Die Opfer warten am ersten Prozesstag vor der schweren Holztür des Gerichtssaals. Sie sollen später noch als Zeugen aussagen. V. weint schon, bevor die Verhandlung überhaupt begonnen hat. Seine Mutter reicht ihm ein Taschentuch, dann kauert er sich auf dem Schoß seines Vaters zusammen. Die Familien beider Kinder sind Nebenkläger im Prozess gegen Mohammed A.

Kind angefahren und vergewaltigt: Bilder vom Prozess

Während die Eltern von dessen Schuld überzeugt sind, weist A. die Vorwürfe von sich. Nachdem er unter Tränen von seinem eigenen, schwerkranken Kleinkind erzählt, lässt er zur Sache nur noch seine Anwälte reden: Ja, L. sei regelmäßig in seinen Keller gekommen, auch V. sei dort gewesen, liest der Verteidiger vor.
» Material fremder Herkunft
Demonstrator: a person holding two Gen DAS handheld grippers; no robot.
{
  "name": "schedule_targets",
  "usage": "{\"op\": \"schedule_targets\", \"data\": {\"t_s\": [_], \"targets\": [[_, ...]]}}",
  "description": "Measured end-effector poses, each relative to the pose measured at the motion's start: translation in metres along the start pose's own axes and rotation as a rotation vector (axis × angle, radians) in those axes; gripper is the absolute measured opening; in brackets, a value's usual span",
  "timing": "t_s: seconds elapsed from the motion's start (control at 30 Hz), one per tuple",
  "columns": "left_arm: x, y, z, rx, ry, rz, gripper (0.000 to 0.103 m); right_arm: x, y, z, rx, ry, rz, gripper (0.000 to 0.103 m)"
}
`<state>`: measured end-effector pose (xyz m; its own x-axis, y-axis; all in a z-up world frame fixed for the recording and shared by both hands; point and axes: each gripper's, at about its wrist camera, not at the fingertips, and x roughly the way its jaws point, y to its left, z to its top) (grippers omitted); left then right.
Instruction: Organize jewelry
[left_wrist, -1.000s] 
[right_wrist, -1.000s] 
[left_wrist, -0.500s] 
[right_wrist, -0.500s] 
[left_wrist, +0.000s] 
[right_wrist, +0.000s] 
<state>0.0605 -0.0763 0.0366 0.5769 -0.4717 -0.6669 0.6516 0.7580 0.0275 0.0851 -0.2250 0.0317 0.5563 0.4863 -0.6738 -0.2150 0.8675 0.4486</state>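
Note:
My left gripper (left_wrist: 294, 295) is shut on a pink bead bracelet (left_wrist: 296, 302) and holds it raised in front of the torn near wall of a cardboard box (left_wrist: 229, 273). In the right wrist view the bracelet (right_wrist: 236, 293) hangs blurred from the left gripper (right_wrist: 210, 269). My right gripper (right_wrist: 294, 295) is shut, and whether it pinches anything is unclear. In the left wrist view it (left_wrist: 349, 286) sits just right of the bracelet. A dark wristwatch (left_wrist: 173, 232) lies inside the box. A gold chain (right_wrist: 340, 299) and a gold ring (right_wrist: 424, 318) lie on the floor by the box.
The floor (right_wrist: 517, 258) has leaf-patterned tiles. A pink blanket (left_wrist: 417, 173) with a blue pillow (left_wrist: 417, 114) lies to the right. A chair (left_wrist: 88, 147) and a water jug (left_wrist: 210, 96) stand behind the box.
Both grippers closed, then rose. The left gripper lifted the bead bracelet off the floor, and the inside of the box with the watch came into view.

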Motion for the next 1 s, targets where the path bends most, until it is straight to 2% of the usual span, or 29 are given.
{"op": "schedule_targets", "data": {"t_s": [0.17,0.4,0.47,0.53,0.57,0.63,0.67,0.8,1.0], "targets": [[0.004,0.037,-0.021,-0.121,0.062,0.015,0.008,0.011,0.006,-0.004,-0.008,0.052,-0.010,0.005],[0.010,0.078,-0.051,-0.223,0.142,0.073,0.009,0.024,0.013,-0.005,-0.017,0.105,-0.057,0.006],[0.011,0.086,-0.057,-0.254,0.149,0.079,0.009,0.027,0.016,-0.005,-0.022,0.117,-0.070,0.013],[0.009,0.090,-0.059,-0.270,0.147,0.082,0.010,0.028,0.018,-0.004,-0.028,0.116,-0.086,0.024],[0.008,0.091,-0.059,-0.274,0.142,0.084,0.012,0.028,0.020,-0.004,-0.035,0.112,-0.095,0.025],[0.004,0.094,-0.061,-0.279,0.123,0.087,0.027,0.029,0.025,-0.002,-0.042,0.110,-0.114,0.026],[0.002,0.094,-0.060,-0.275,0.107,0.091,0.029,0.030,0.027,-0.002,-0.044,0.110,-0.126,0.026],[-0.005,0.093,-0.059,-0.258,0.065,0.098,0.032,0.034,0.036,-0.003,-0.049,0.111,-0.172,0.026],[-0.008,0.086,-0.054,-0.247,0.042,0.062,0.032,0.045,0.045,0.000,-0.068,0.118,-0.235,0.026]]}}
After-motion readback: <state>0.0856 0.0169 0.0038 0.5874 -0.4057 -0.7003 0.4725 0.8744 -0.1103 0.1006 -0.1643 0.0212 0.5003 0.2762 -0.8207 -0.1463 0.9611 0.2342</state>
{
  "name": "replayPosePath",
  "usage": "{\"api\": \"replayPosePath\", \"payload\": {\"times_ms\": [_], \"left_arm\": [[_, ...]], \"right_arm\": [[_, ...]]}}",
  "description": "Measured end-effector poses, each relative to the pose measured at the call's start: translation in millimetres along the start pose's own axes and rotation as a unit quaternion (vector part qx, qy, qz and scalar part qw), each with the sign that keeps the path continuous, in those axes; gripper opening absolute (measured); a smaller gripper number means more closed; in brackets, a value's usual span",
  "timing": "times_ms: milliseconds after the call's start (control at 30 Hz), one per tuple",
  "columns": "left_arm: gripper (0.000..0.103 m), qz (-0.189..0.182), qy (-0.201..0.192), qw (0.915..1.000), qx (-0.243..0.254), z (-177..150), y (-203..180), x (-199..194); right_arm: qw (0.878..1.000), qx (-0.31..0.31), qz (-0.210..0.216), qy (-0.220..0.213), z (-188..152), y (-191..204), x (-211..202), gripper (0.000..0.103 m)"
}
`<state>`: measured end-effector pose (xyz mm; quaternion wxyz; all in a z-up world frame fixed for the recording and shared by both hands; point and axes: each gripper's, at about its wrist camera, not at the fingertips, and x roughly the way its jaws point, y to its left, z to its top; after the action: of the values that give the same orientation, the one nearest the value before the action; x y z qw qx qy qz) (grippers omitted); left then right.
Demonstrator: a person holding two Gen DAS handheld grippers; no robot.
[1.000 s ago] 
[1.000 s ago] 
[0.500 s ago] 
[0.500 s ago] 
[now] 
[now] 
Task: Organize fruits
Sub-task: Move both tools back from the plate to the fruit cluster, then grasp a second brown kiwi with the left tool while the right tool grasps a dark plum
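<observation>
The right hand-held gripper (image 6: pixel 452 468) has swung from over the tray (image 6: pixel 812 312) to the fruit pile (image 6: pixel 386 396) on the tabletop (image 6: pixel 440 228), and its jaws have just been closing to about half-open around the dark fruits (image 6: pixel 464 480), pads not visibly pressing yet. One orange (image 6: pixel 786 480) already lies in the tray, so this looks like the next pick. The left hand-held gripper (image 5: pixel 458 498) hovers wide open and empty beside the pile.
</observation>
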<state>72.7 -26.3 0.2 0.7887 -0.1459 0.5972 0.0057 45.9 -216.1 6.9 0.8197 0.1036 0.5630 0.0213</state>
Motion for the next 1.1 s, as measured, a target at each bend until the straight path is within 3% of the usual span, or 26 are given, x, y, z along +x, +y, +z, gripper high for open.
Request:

Aber vergriffen habe der Angeklagte sich nicht an ihnen und den beiden auch keine Pornos gezeigt. Laut A.s Anwalt habe er zu diesem Zeitpunkt gar keinen Internetanschluss gehabt. Auch sei nicht klar, ob sich die Kinder das nur ausgedacht hätten.

Als Richterin Andrea Röhrig den Angeklagten zu seinen sexuellen Vorlieben in der Pubertät und heute befragt, gerät dieser merklich ins Stocken. Wirre Gespräche zwischen Anwalt und Dolmetscher in seiner Muttersprache folgen. Hatte er schon früher homosexuelle Fantasien? Die übersetzte Antwort: „Nein, bei uns gibt es sowas nicht.“ Der Prozess wird fortgesetzt.